Sex & Mrs. X is a 2000 Lifetime television film. It was directed by Arthur Allan Seidelman and based on an article published by Amanda Vaill in Allure. It stars Jacqueline Bisset and Linda Hamilton and premiered on April 10, 2000.

==Plot==
Joanna (Hamilton) is a magazine writer whose life is thrown into disarray when her husband leaves her for another woman. But she finds salvation when she is assigned to interview a Paris madame (Bisset) who inspires a sexual reawakening in her.

==Cast==
- Jacqueline Bisset as Madame Simone
- Linda Hamilton as Joanna Scott
- Paolo Seganti as Francesco
- Peter MacNeill as Harry Frost
- Sarah Lafleur as Maid
- Stewart Bick as Dale Scott
- Tracey E. Bregman as Katherine
- Marina Anderson as Shirley
- Jonathan Potts as Rick Stockwell

== Announced Remake ==
Deadline announced that Lionsgate, which owns the IP to this film via their ownership of the Hearst Entertainment library, was working with MarVista Entertainment in re-imagining this film and over 100 others in the Hearst library.
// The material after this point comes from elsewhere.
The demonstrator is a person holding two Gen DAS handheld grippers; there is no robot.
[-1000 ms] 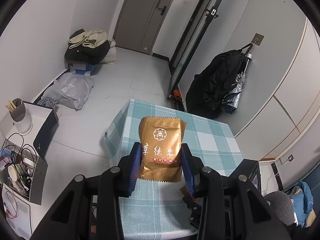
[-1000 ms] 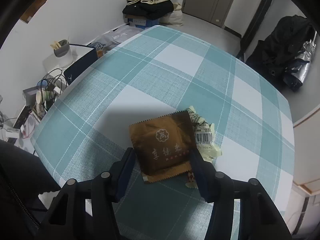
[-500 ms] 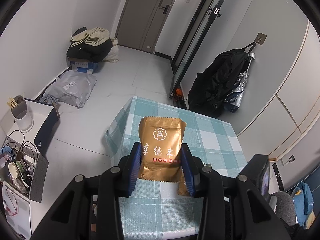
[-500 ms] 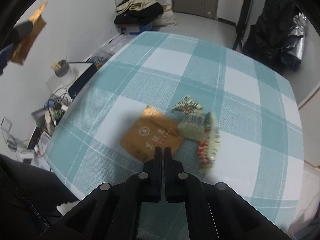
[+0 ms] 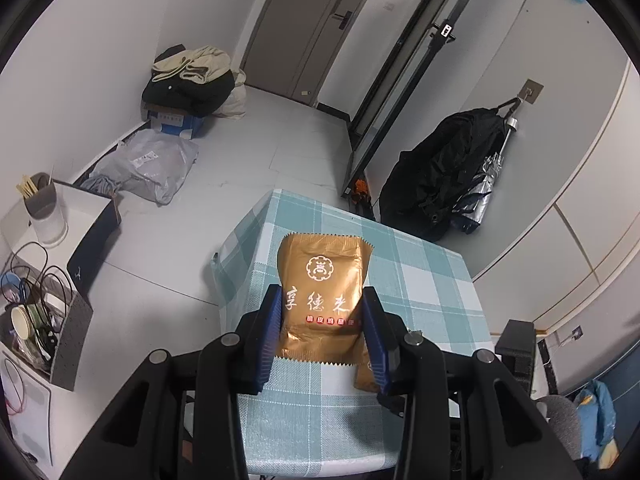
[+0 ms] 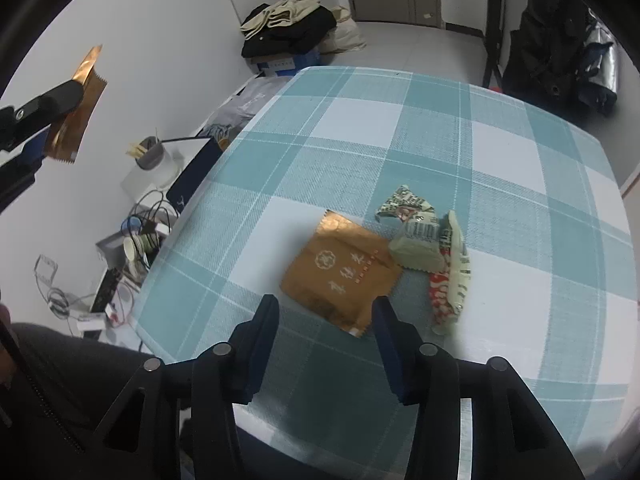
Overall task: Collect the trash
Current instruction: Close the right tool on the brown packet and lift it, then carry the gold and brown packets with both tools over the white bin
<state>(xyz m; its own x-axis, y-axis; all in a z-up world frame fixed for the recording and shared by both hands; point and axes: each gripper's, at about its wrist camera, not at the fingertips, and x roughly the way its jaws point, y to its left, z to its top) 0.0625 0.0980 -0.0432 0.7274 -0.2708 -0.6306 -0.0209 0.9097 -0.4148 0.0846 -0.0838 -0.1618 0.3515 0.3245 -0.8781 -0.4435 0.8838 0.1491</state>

Some other confirmed films include The Babysitter's Seduction, Sex, Lies & Obsession, Blue Valley Songbird, A Different Kind of Christmas, and Santa Who?. Both companies, which are jointly distributing these films, told the publication that they are targeting a streaming-savvy audience with these films and plan to release them to a streaming service, which hasn't been determined yet.